> **Try it**: Please return the whole listing word for word.

> **Supplied records**:
-------
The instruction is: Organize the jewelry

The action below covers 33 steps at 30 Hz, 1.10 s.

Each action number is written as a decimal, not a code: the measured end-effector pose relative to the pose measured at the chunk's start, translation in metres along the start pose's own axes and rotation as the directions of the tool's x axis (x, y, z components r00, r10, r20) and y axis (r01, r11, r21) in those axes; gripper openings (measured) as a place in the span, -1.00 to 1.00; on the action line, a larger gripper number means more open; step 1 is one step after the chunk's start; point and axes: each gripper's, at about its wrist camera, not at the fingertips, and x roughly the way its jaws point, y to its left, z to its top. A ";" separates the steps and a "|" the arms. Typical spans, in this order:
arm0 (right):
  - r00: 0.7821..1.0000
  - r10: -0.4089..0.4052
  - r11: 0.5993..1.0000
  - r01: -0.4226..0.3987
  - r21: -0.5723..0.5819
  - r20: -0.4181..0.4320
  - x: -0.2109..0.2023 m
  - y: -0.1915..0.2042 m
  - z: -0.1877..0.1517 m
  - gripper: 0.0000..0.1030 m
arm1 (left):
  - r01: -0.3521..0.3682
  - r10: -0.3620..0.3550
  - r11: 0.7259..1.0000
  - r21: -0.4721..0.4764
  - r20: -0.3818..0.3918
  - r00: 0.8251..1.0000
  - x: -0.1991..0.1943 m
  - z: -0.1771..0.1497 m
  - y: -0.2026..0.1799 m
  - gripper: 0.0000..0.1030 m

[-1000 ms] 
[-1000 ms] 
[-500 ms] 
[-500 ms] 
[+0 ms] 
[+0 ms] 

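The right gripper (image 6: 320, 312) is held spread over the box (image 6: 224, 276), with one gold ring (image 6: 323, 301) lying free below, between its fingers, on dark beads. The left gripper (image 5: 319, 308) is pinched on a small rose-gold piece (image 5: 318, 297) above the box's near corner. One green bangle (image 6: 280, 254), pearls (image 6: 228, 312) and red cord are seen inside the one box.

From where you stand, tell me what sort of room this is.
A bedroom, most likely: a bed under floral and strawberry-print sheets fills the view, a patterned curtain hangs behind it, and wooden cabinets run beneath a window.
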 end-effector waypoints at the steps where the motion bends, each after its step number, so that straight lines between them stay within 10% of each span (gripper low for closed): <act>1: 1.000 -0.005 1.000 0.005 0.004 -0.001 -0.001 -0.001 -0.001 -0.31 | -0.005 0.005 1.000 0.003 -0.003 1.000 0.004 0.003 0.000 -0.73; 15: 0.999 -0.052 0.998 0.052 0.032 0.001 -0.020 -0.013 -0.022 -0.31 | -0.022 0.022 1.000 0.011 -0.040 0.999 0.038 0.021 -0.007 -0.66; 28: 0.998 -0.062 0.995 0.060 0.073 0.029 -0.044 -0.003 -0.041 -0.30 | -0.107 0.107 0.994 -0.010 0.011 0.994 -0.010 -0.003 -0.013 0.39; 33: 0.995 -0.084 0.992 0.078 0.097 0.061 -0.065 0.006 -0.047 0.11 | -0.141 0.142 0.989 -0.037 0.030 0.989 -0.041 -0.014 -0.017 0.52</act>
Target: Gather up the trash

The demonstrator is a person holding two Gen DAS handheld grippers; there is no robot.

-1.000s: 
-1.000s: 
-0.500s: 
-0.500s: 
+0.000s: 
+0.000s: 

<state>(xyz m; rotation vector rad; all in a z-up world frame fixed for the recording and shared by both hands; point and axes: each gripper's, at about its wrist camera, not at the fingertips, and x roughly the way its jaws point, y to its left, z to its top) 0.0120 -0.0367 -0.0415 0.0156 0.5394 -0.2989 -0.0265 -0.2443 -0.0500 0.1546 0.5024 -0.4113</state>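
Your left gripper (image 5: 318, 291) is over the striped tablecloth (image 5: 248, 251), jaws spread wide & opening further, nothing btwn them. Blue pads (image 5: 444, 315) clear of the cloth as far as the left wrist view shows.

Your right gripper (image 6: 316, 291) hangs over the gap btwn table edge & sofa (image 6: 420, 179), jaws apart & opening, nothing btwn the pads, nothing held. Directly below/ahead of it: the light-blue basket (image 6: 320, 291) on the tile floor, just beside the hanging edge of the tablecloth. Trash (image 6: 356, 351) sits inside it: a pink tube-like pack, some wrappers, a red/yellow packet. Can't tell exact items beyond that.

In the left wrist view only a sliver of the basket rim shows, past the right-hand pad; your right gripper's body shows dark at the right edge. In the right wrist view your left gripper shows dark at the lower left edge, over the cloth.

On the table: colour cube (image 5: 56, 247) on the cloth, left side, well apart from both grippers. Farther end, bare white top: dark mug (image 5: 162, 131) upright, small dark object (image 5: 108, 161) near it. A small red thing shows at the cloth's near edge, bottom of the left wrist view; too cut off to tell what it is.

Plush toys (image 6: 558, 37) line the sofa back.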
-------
> **Reply to the task**:
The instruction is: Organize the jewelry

The action below covers 33 steps at 30 Hz, 1.10 s.

Each action number is written as a decimal, not a code: the measured end-effector pose relative to the pose measured at the chunk's start, translation in metres along the start pose's own axes and rotation as the directions of the tool's x axis (x, y, z components r00, r10, r20) and y axis (r01, r11, r21) in those axes; gripper openings (measured) as a place in the span, -1.00 to 1.00; on the action line, a larger gripper number means more open; step 1 is one step after the chunk's start; point and axes: each gripper's, at about its wrist camera, not at the fingertips, and x roughly the way its jaws point, y to its left, z to its top. A ";" separates the steps and a "|" the arms. Typical spans, in this order:
arm0 (right):
  - r00: 0.7821..1.0000
  - r10: -0.4089..0.4052
  - r11: 0.5993..1.0000
  - r01: -0.4226..0.3987
  - r21: -0.5723..0.5819
  - r20: -0.4181..0.4320
  - x: -0.2109..0.2023 m
  - y: -0.1915..0.2042 m
  - z: -0.1877..0.1517 m
  - gripper: 0.0000..0.1030 m
arm1 (left):
  - r01: -0.3521..0.3682
  - r10: -0.3620..0.3550
  - r11: 0.7259..1.0000
  - r21: -0.4721..0.4764
  - r20: -0.3818..0.3918
  - r00: 0.8251..1.0000
  - x: -0.1991..0.1943 m
  - z: -0.1771..0.1497 m
  - y: -0.2026..0.1799 m
  - gripper: 0.0000..0.1030 m

[-1000 ms] 
[-1000 ms] 
[-500 ms] 
[-500 ms] 
[+0 ms] 
[+0 ms] 

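The right gripper (image 6: 320, 312) is held spread over the box (image 6: 224, 276), with one gold ring (image 6: 323, 301) lying free below, between its fingers, on dark beads. The left gripper (image 5: 319, 308) is pinched on a small rose-gold piece (image 5: 318, 297) above the box's near corner. One green bangle (image 6: 280, 254), pearls (image 6: 228, 312) and red cord are seen inside the one box.

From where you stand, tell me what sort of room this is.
A bedroom, most likely: a bed under floral and strawberry-print sheets fills the view, a patterned curtain hangs behind it, and wooden cabinets run beneath a window.
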 end-effector waypoints at the steps where the motion bends, each after its step number, so that straight lines between them stay within 10% of each span (gripper low for closed): <act>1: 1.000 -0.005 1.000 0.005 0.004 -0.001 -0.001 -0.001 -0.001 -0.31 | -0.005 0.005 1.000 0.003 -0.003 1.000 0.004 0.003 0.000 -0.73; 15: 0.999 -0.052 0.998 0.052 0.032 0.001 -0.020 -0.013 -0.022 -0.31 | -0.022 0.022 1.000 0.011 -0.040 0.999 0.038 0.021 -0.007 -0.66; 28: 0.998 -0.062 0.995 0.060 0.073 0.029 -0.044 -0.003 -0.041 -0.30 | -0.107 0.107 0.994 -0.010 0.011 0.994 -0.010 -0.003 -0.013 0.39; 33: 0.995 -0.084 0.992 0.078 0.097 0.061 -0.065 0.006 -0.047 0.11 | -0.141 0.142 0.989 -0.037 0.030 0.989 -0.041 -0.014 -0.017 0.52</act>
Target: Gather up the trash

The demonstrator is a person holding two Gen DAS handheld grippers; there is no robot.

-1.000s: 
-1.000s: 
-0.500s: 
-0.500s: 
+0.000s: 
+0.000s: 

<state>(xyz m; rotation vector rad; all in a z-up world frame fixed for the recording and shared by both hands; point and axes: each gripper's, at about its wrist camera, not at the fingertips, and x roughly the way its jaws point, y to its left, z to its top) 0.0120 -0.0367 -0.0415 0.0156 0.5394 -0.2989 -0.0265 -0.2443 -0.0500 0.1546 0.5024 -0.4113</state>
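Your left gripper (image 5: 318, 291) is over the striped tablecloth (image 5: 248, 251), jaws spread wide & opening further, nothing btwn them. Blue pads (image 5: 444, 315) clear of the cloth as far as the left wrist view shows.

Your right gripper (image 6: 316, 291) hangs over the gap btwn table edge & sofa (image 6: 420, 179), jaws apart & opening, nothing btwn the pads, nothing held. Directly below/ahead of it: the light-blue basket (image 6: 320, 291) on the tile floor, just beside the hanging edge of the tablecloth. Trash (image 6: 356, 351) sits inside it: a pink tube-like pack, some wrappers, a red/yellow packet. Can't tell exact items beyond that.

In the left wrist view only a sliver of the basket rim shows, past the right-hand pad; your right gripper's body shows dark at the right edge. In the right wrist view your left gripper shows dark at the lower left edge, over the cloth.

On the table: colour cube (image 5: 56, 247) on the cloth, left side, well apart from both grippers. Farther end, bare white top: dark mug (image 5: 162, 131) upright, small dark object (image 5: 108, 161) near it. A small red thing shows at the cloth's near edge, bottom of the left wrist view; too cut off to tell what it is.

Plush toys (image 6: 558, 37) line the sofa back.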

No more work is required for the exercise.